Here is a story on the company that paints ipods for a pretty reasonable price, Here is the link to the below listed story:

http://www.g4tv.com/screensavers/features/46435/Review_ColorWare.html

Colored iPods, iBooks, and PowerBooks

ColorWare's website says the company's purpose is "to create and transform our products beyond what the original manufacturers intended." It likes to do things a little differently, and it shows.

ColorWare gets high marks for its attention to detail.

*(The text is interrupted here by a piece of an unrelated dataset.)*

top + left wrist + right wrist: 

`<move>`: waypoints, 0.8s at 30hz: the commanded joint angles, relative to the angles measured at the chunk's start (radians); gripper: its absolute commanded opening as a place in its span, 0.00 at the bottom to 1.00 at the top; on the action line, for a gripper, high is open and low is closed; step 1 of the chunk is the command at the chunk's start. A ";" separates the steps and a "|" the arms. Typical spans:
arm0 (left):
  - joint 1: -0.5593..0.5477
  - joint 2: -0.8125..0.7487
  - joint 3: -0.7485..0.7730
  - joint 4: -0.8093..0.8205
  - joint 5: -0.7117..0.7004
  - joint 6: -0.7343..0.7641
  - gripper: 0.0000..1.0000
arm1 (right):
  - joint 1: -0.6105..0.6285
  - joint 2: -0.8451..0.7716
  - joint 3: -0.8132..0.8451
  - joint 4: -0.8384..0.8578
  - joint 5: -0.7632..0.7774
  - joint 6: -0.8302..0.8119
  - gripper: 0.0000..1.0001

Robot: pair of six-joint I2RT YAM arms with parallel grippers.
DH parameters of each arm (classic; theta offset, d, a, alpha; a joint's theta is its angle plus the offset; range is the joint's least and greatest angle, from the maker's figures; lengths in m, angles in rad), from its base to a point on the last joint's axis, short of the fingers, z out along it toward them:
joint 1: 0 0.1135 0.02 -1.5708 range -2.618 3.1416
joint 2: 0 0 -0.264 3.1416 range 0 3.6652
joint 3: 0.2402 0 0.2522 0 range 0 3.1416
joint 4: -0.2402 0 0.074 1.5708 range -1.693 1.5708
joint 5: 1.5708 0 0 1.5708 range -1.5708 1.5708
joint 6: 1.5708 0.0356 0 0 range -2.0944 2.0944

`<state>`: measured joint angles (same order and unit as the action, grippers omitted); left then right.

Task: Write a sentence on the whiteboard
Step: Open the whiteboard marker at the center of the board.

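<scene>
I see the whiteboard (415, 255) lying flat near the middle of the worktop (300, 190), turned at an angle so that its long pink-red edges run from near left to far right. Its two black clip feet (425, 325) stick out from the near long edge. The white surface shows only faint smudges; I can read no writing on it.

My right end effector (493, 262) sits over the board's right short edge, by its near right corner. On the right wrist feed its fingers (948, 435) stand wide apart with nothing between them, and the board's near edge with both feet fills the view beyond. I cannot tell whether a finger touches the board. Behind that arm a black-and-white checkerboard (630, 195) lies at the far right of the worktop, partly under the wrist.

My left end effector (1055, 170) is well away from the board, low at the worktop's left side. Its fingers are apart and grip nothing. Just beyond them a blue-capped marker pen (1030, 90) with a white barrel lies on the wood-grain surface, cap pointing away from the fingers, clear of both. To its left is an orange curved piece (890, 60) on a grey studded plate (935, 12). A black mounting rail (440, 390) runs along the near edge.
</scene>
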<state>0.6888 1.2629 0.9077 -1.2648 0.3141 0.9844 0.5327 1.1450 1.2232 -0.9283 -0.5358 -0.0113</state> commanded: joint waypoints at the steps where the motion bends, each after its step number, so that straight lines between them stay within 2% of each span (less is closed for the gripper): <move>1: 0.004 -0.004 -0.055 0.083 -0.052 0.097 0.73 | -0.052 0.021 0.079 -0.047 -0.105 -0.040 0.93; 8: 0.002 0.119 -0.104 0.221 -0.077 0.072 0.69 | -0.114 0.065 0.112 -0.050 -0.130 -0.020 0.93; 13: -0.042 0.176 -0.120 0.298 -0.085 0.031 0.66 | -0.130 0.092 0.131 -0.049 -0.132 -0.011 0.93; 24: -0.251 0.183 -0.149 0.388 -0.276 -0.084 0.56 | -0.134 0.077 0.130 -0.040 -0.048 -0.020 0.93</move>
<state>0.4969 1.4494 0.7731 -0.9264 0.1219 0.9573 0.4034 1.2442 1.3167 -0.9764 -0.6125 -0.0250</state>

On the iBook, the inside area located under the battery is painted, a detail that is far too often overlooked. It's a nice detail you don't see all the time.
Take a look at the PowerBook's side ports, and you'll notice that none of the screws have been painted over. And the air holes remain unblocked. Take a look at a picture on the right.
The iPod is painted without taking it apart. This means the warranty is not affected. Considering how clean the job is, I thought the iPod was taken apart and painted. I was pleasantly surprised to find out I was wrong. The paint quality is the kind most people would be happy to have on their car.

I did find a few problem areas on the iBook. I found a few small dust nibs, small enough that I could not even get them to show in a picture. They're not noticeable when looking right at it from a foot away. The PowerBook had no problems. The iPod was equally beautifully done.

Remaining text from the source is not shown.